Updated on 2024-11-29 GMT+08:00

Migrating HBase Data Using HBase2ES

Scenario

This section describes how to use TableScanMR concurrency and HBase direct scanning to obtain data from the HBase and import the data to the Elasticsearch cluster when the Elasticsearch cluster is working normally.

Prerequisites

  • The cluster is running properly.
  • HBase data is ready.
  • The HBase client has been installed, and the client node has been connected to the Elasticsearch cluster.
  • The cluster client has been installed in a directory, for example, /opt/client.

Procedure

Modify configuration files

  1. Replace .xml configuration files.

    Switch to the installation directory of the HBase client, and copy the core-site.xml, hbase-site.xml, hdfs-site.xml, mapred-site.xml and yarn-site.xml files in the conf directory of the HBase client to the /opt/client/Elasticsearch/tools/elasticsearch-data2es/hbase2es/conf directory.

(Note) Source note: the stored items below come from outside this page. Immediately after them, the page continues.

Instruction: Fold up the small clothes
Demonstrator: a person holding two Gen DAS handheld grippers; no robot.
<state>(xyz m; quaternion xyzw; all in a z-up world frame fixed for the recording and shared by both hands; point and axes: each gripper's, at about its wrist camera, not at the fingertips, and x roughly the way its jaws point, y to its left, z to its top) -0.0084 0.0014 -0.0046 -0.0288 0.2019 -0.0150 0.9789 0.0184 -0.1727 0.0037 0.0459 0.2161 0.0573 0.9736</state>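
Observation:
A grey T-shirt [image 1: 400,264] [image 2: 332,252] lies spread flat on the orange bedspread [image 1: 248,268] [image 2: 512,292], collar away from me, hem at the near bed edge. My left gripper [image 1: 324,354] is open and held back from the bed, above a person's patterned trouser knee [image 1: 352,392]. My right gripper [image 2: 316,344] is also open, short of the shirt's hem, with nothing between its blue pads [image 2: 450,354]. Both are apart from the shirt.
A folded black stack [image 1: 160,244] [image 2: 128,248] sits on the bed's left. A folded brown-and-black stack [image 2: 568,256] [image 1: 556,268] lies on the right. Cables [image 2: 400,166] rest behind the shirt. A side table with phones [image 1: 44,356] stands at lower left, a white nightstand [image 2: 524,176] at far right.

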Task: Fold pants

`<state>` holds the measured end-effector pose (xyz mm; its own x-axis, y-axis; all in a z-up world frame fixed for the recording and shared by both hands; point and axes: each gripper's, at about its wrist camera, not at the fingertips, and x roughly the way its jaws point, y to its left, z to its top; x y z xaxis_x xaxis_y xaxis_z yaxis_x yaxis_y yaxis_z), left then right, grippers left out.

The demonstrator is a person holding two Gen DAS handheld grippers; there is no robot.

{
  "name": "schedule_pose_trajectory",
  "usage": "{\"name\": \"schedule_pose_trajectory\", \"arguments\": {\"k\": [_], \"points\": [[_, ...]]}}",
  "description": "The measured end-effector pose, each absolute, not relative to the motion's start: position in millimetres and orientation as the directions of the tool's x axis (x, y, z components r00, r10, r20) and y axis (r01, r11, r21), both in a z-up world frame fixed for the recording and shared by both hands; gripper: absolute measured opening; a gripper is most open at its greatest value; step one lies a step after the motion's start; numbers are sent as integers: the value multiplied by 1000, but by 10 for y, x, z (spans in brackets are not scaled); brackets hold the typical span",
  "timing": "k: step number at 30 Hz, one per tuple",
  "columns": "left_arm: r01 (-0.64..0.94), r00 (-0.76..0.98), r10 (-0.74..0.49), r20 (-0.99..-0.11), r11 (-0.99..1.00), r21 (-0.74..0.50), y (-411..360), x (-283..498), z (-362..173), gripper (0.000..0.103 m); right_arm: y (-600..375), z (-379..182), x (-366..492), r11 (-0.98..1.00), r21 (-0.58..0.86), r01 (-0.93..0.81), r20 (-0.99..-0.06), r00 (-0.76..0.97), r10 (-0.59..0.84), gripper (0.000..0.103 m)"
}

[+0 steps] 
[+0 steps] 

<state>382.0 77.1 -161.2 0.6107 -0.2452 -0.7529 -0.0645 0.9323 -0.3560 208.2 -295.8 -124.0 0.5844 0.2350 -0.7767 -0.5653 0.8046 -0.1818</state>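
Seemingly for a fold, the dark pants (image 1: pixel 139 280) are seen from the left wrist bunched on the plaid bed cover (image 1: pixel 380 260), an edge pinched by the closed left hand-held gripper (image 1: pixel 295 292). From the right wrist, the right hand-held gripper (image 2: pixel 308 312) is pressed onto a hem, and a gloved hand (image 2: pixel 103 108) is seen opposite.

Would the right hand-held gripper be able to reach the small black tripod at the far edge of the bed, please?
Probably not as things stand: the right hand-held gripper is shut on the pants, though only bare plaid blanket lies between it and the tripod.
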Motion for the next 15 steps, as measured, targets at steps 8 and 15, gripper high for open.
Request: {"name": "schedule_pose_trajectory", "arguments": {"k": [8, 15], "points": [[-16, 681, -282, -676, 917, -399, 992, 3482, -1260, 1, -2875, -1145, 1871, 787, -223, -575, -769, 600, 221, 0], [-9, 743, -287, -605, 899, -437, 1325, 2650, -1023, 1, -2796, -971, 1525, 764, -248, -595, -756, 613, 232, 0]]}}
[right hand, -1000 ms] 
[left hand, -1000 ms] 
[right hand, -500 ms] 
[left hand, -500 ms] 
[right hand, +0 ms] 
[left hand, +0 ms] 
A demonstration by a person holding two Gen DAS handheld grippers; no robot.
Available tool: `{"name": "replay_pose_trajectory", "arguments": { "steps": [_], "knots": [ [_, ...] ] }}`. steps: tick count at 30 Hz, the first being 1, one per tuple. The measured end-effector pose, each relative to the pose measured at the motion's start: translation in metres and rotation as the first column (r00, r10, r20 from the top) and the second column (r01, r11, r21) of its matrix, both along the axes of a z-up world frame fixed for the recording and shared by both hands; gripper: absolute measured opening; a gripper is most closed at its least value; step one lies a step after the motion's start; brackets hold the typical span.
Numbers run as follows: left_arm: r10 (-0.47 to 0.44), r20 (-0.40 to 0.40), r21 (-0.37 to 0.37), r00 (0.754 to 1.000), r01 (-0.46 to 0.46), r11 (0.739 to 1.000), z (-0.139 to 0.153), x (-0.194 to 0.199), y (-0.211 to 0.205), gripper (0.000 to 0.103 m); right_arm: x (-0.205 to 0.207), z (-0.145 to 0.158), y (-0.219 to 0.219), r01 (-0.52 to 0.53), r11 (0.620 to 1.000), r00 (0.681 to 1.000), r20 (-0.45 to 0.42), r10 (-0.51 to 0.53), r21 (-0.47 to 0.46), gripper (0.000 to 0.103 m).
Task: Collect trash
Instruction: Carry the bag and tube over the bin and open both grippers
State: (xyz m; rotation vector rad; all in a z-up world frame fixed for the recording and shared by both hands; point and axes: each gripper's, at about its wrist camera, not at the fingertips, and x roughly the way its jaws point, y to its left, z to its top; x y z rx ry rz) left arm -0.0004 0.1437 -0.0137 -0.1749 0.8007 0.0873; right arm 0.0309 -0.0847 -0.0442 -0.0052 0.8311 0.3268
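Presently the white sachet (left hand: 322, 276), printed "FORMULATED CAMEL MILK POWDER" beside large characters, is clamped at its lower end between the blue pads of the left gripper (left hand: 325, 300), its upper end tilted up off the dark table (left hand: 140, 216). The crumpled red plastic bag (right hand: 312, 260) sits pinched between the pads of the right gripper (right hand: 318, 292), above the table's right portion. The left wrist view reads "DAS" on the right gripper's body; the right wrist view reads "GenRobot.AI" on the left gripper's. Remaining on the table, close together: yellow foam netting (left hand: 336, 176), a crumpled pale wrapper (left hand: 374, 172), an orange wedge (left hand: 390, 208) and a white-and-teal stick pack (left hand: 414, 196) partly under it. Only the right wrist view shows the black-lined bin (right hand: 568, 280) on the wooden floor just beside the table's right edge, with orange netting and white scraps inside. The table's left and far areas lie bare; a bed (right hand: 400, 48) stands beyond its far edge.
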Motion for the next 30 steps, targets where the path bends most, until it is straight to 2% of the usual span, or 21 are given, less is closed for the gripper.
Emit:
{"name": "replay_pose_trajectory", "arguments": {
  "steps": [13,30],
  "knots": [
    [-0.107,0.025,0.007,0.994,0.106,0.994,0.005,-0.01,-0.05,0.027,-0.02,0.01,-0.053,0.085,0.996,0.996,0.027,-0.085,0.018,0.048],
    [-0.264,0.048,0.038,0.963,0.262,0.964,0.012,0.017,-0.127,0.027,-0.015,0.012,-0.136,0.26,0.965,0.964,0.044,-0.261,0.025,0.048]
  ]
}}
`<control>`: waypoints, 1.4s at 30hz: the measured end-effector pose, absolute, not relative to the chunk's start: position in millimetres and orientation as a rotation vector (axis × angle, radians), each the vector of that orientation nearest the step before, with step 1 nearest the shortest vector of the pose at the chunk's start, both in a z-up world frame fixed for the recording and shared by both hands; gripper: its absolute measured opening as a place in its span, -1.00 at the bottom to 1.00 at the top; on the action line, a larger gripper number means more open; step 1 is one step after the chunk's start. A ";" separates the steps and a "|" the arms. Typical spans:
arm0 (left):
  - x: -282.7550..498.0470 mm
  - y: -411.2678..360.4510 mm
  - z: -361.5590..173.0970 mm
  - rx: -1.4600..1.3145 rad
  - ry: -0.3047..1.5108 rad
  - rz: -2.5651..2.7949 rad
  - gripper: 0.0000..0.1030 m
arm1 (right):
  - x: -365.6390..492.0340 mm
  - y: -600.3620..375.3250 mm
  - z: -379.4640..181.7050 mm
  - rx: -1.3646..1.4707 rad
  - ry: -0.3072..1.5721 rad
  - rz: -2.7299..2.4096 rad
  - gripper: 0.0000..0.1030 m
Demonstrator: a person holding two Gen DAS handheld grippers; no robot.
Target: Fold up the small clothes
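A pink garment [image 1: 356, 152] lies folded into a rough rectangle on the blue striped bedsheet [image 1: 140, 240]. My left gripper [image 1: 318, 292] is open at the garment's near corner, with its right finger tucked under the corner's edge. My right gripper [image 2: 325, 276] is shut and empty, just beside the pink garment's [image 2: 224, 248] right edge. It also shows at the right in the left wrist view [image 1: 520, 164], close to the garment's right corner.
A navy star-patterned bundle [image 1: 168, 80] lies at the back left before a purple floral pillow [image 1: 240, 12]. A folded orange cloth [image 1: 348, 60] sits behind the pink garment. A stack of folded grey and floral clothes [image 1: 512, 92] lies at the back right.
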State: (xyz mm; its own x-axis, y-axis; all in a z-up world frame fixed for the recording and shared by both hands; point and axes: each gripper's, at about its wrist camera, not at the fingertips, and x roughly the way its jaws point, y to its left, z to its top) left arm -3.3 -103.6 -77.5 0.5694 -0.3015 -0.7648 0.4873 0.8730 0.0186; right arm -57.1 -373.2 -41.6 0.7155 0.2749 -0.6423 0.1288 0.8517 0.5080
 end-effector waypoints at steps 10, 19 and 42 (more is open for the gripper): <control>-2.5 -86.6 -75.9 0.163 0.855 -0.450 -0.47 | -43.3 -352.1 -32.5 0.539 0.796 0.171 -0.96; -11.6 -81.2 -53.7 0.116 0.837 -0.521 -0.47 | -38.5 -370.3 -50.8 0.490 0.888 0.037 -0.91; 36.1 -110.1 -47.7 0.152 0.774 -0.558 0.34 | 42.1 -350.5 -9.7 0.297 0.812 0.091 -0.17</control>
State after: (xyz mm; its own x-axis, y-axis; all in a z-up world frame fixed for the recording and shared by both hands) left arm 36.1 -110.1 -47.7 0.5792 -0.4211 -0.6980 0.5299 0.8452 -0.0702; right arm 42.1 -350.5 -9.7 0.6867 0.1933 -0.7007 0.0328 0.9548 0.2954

    The XML files are the tool configuration files required for accessing HBase/MapReduce.

  2. On Manager, choose Cluster > Name of the desired cluster > Cluster Properties to check whether the authentication mode of the cluster is the security mode.

    • If yes, go to 3.
    • If no, go to 8.

  3. Create a user.

    1. On Manager, choose System > Permission > User > Create.
    2. Enter a username, for example, test. In user- and role-based authentication mode, add user test to the elasticsearch and supergroup user groups, set the primary group to supergroup, and bind the Manager_administrator role to the user to obtain related permissions. In Ranger-based authentication mode, add the Elasticsearch access permission policy for user test to Ranger. For details, see Adding a Ranger Access Permission Policy for Elasticsearch.
    3. Click OK.

  4. Choose System > Permission > User. Locate the newly created user and choose More > Download Authentication Credential. Then select the cluster information, and click OK to download the file.
  5. Upload the user.keytab and krb5.conf files obtained after the decompression to the /opt/client/Elasticsearch/tools/elasticsearch-data2es/hbase2es/conf directory.
  6. Log in to the node where the HBase client is located as user root.
  7. Run the following commands to modify the principal parameter in the jaas.conf file:

    cd /opt/client/Elasticsearch/tools/elasticsearch-data2es/hbase2es/conf

    vi jaas.conf

    In the following example, test is the username, which is the same as the value of principal in the espara.properties file.
    Client {
    com.sun.security.auth.module.Krb5LoginModule required
    useKeyTab=true
    keyTab="/opt/client/Elasticsearch/tools/elasticsearch-data2es/hbase2es/conf/user.keytab"
    principal="test@<System domain name>"
    useTicketCache=false
    storeKey=true
    debug=true;
    };

    You can log in to Manager, choose System > Permission > Domain and Mutual Trust, and view the value of Local Domain, which is the current system domain name.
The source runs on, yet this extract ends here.